Well, you could only guess that this year really brought the lupus out with a vengeance. I went to my principal again with information on lupus and begged to be moved to another position and he moved me to 7th grade ELA where the students have to take and pass a reading, writing, and grammar test. I have always been able to handle everything and anything but I started calling in sick way more often than they liked. By Christmas break, I knew I had to do something and when my coworkers started insinuating that I was faking, I decided to take the administration's suggestion to take a sick leave. I was out from January to the end of April.
Then whole time I was thinking that I needed to return but they replaced me on week after I took my leave so the district placed me in an elementary school for the month of May. I was placed in a Read 180 position which was absolutely perfect for me. I was so excited because I was in a job I could handle. I was working with 4-6 students at a time for about 45 minutes. It was perfect because of my limitations but also because of my qualifications. I have 27 graduate hours in Reading so I felt God was opening another window for me. I was shocked when the principal of the school told me she had no job for me because she already had someone in mind for my job. That was it...the district then sent me back to 7th grade ELA again.
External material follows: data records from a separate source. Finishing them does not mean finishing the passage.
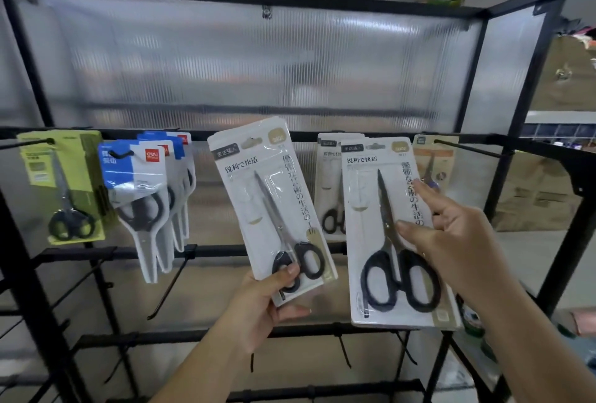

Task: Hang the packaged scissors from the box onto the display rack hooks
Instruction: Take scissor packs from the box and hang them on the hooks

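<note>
Left hand (267, 299) grips the lower end of a white pack (271, 206) of black-handled scissors, thumb across the front over the handles. Pack tilted, top leaning left, held in front of the rack (477, 73), not on a hook.

Right hand (451, 241) released: fingers straight, thumb and forefinger touching the front of a second white pack (383, 235). This pack hangs from the top rail, with a matching pack (329, 186) behind it to the left.

Further left on the rail: blue-and-white packs (138, 196), then a green pack (64, 186). Far right: an orange-topped pack (435, 164) on a long hook (471, 148).
</note>
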Demonstrator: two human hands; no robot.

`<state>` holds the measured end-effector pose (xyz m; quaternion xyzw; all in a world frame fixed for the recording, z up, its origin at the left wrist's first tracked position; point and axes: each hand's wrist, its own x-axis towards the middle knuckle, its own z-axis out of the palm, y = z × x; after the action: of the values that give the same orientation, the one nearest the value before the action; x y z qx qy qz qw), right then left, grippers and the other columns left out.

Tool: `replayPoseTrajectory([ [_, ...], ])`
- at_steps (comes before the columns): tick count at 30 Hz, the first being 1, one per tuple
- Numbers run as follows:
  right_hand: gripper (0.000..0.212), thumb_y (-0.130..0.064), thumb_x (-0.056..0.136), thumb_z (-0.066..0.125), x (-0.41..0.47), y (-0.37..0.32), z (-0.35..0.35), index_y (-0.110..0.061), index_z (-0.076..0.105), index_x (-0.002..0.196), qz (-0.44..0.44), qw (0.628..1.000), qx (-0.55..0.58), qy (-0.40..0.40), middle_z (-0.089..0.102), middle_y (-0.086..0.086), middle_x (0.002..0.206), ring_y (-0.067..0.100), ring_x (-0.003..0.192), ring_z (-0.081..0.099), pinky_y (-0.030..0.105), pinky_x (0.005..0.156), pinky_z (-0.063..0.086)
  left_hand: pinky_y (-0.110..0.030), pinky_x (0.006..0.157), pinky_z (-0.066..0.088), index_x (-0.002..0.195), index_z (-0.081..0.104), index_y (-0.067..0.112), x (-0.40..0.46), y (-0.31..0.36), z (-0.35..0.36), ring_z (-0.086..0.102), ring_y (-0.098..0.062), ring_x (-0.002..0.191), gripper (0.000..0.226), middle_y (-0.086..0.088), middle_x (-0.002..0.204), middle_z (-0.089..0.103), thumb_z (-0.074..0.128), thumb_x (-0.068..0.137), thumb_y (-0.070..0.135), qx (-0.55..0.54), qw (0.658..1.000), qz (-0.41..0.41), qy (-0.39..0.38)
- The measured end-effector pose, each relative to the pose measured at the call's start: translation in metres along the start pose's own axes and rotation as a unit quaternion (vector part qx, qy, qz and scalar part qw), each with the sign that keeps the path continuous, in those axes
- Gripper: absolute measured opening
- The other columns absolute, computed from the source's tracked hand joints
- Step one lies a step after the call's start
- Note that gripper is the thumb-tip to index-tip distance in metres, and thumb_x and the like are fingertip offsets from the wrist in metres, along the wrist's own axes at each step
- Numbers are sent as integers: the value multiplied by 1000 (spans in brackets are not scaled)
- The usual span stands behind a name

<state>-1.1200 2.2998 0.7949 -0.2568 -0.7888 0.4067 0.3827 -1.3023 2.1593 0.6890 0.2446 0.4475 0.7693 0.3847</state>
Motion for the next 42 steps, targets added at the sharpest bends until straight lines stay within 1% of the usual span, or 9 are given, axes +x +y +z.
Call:
replayPoseTrajectory([
  [3, 67, -18, 84, 66, 0, 0, -1, -23, 34, 143, -22, 1000, -6, -4, 66, 27, 78, 34, 57, 59, 24, 59, 40, -33, 47, 56, 74, 78, 21, -2, 3, 0, 72, -22, 70, 13, -1, 70, 71, 71, 66, 14, 11, 1000, 10, 6],
  [7, 68, -19, 85, 66, 1, -1, 2, -20, 33, 144, -32, 999, -19, -4, 68, -6, 92, 44, 93, 62, 27, 74, 52, -34, 49, 56, 83, 77, 16, -4, 8, -5, 71, -32, 86, 19, -9, 84, 73, 74, 65, 16, 7, 1000, 8, 17],
  [11, 66, -19, 86, 64, 1, -3, -2, -21, 33, 144, -20, 999, -44, -17, 66, 31, 89, 52, 85, 59, 56, 79, 53, -33, 49, 56, 98, 73, 12, -7, 13, -6, 65, -41, 100, 32, -20, 106, 69, 72, 67, 16, 2, 1000, -1, 24],
  [19, 67, -20, 85, 66, 7, -9, -16, -18, 33, 144, -18, 994, -84, -63, 64, 12, 120, 32, 103, 63, 48, 96, 48, -30, 47, 55, 105, 67, 11, -9, 16, -1, 55, -47, 114, 38, -24, 111, 62, 71, 67, 16, 1, 999, -9, 41],
  [24, 65, -20, 85, 67, 27, 3, 1, -14, 37, 142, -26, 990, -135, -29, 55, 4, 132, 5, 69, 60, 8, 53, 46, -32, 48, 56, 106, 65, 10, -8, 17, -1, 63, -43, 104, 40, -23, 111, 66, 71, 66, 15, 3, 999, -12, 35],
  [30, 68, -26, 90, 58, 84, 19, 50, -25, 22, 148, 12, 982, -187, -6, 60, 5, 111, 3, 55, 45, 21, 51, 39, -31, 49, 56, 110, 62, 7, -8, 20, 6, 68, -38, 94, 48, -17, 100, 69, 73, 65, 18, 14, 999, -14, 29],
  [33, 72, -39, 91, 54, 80, 25, 70, -19, 16, 149, 20, 967, -253, -19, 50, 10, 127, 16, 94, 54, 26, 76, 40, -32, 51, 56, 113, 62, 8, -10, 21, 3, 68, -38, 95, 45, -18, 102, 70, 70, 69, 18, 15, 1000, -7, 18],
  [39, 63, -78, 62, 46, 1, 23, 96, -32, 58, 104, -53, 996, 36, -69, 57, -19, 103, -5, 90, 54, 8, 68, 41, -30, 50, 55, 106, 65, 7, -13, 13, -2, 69, -35, 90, 45, -16, 96, 70, 74, 63, 17, 41, 998, -19, 34],
  [42, 20, -36, 72, 75, -10, 30, 104, -30, 59, 83, -22, 992, 110, -64, 64, -8, 80, 5, 74, 59, 16, 66, 47, -32, 51, 57, 103, 67, 7, -16, 8, -3, 71, -27, 79, 42, -13, 88, 71, 82, 64, 10, 44, 998, -33, 15],
])
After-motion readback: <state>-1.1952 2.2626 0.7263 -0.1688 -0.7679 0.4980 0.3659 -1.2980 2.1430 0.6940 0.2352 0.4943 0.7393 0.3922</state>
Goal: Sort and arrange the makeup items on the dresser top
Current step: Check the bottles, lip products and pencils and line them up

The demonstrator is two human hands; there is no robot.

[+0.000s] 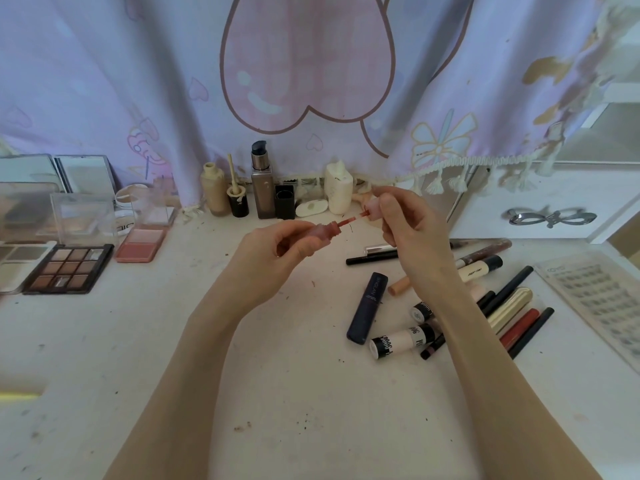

The next school year, which was 2014-2015, I only made it to October of course. My lupus was out of control. By this time, I had gotten diagnosed with fibromyalgia and Sjogren's Syndrome as well.
I went straight to Central Office and begged them for a compatible job even accepting a job as a teacher assistant but they never called me back. Then one day in April I received a letter stating I was fired and had lost my insurance....oh, and they sent my 15 year award with my husband.
Since then, I have been so depressed. I can barely get out of bed because of the pain but I know that the depression makes things so much worse. Here I am, 41 years old, and I feel thrown away. My family is struggling to keep up with our bill since I am on disability insurance and they pay me so much less. My insurance is about to run out so I am desperately applying for jobs in the closest three cities. I am applying for jobs as a teacher aide or a computer lab assistant. I applied for a job as a part-time tutor, but I have only been called back for one interview and they have filled the jobs I am overqualified for without even allowing me to interview!
What is going on here?! I feel that these districts are not calling me because they know I have a disabling disease through my past employer. Could this be the end of my career? I don't know what to do but keep applying, sending out emails, and calling the schools personally but it stinks that they hired one of my former students as a teacher with 0 years experience and I wasn't even interviewed.
If anyone thinks that people living with lupus or fibromyalgia ask for disability to get money out of the government, I hope this changes your point of view. I have to live with pain every day of my life and now I have no way to make a living. I feel like an empty shell of my former vibrant, energetic and successful self.